Follow AnimysticUK on Twitter

Triggering Spiritual Growth through Story

“The shortest distance between truth and a human being, is a story.”
Anthony de Mello, Jesuit Priest

Many cultures share a process of facilitating spiritual growth through story. Most of us are familiar with koans, stories from the Japanese Zen Buddhist tradition that require the listener to suspend the usual ability to process narrative, to confound rational or discursive thought and provoke the listener into a state of awareness.
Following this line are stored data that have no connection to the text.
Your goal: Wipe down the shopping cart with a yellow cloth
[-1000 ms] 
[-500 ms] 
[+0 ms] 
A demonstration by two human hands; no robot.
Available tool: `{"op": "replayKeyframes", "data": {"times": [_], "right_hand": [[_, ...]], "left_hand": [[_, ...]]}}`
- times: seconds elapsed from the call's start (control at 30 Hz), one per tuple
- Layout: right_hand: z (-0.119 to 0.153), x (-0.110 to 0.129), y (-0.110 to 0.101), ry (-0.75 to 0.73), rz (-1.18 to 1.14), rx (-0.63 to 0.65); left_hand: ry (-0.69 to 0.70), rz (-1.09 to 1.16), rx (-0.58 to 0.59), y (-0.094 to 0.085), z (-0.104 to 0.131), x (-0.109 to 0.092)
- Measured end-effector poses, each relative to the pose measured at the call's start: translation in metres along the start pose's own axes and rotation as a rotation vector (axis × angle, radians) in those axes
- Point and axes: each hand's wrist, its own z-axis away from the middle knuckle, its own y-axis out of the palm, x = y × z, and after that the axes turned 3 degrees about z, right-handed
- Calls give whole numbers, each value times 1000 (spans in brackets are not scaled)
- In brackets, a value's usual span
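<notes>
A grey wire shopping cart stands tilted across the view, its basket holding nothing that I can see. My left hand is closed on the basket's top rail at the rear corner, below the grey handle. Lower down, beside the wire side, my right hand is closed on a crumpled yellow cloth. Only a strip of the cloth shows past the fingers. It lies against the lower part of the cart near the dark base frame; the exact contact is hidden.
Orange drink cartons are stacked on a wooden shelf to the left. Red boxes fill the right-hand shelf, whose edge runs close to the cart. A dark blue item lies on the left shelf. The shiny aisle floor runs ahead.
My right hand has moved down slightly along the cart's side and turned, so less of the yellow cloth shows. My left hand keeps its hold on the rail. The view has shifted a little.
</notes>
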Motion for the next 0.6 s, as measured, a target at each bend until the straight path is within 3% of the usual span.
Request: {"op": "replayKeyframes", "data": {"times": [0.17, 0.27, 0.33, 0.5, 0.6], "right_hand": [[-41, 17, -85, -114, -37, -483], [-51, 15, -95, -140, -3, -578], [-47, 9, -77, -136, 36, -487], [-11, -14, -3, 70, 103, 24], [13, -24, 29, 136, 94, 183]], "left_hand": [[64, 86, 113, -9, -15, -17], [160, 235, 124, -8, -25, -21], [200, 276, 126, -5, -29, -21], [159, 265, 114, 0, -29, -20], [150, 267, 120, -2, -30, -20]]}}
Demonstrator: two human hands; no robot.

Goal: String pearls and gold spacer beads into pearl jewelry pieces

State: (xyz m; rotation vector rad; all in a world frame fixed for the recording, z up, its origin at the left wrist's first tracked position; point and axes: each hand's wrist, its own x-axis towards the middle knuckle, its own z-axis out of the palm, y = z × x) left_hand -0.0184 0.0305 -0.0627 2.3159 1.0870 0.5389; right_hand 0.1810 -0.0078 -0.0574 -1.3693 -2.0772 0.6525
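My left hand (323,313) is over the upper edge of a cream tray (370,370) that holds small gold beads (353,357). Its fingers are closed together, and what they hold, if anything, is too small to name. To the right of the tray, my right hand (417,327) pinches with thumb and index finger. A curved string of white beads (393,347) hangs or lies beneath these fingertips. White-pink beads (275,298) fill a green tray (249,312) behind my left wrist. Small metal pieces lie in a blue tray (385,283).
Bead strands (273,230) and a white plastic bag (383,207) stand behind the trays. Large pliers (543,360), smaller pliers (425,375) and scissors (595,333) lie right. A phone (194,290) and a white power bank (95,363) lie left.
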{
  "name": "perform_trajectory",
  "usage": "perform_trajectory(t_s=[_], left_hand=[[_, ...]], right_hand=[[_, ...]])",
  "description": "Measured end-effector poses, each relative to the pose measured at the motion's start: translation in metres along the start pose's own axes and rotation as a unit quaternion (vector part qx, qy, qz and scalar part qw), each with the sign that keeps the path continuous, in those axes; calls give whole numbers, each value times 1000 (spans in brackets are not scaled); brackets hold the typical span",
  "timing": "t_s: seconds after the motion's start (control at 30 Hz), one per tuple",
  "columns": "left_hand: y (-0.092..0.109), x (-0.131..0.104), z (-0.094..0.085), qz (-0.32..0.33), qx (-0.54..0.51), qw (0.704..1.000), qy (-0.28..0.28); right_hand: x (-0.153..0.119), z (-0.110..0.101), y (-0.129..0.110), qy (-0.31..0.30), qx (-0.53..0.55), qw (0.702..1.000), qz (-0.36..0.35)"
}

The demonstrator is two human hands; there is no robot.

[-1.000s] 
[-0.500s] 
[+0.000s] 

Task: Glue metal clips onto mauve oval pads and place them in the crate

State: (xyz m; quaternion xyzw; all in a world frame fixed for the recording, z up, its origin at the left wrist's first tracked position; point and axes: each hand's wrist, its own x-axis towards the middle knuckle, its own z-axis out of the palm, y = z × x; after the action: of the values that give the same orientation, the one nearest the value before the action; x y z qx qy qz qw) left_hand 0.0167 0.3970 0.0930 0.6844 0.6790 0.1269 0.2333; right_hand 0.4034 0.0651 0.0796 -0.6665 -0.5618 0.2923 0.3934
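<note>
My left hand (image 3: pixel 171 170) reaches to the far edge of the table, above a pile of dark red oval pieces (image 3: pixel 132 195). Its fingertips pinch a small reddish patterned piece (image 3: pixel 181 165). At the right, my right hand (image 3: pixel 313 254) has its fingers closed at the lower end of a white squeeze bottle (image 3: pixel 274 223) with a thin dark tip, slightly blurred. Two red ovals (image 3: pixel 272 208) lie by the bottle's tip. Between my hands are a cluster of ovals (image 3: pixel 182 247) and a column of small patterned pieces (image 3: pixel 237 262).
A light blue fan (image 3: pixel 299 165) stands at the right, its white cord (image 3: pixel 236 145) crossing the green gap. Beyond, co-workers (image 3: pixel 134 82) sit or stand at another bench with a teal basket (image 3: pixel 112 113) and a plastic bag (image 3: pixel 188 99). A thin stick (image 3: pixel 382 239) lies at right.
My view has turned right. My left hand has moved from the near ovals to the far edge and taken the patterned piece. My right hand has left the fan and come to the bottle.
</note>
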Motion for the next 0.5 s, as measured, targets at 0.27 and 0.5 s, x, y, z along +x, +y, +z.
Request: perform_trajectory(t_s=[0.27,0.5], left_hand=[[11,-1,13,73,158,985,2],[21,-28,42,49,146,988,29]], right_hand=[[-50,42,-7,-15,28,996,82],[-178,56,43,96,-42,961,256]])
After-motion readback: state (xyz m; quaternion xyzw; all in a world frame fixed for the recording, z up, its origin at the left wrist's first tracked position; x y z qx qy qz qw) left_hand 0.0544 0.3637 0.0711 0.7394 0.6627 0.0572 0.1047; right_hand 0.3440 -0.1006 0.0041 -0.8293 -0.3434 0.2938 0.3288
Not so familiar to some might be the teaching tales of the Sufis, adherents of the Islamic (some would argue pre-Islamic) mystical tradition.

sufistoryIdries Shah, in his preface to his “Tales of the Dervishes”, says that “In Sufi circles, it is customary for students to soak themselves in stories set for their study, so that internal dimensions may be unlocked by their teaching master as and when the candidate is judged ready for the experience which they bring”.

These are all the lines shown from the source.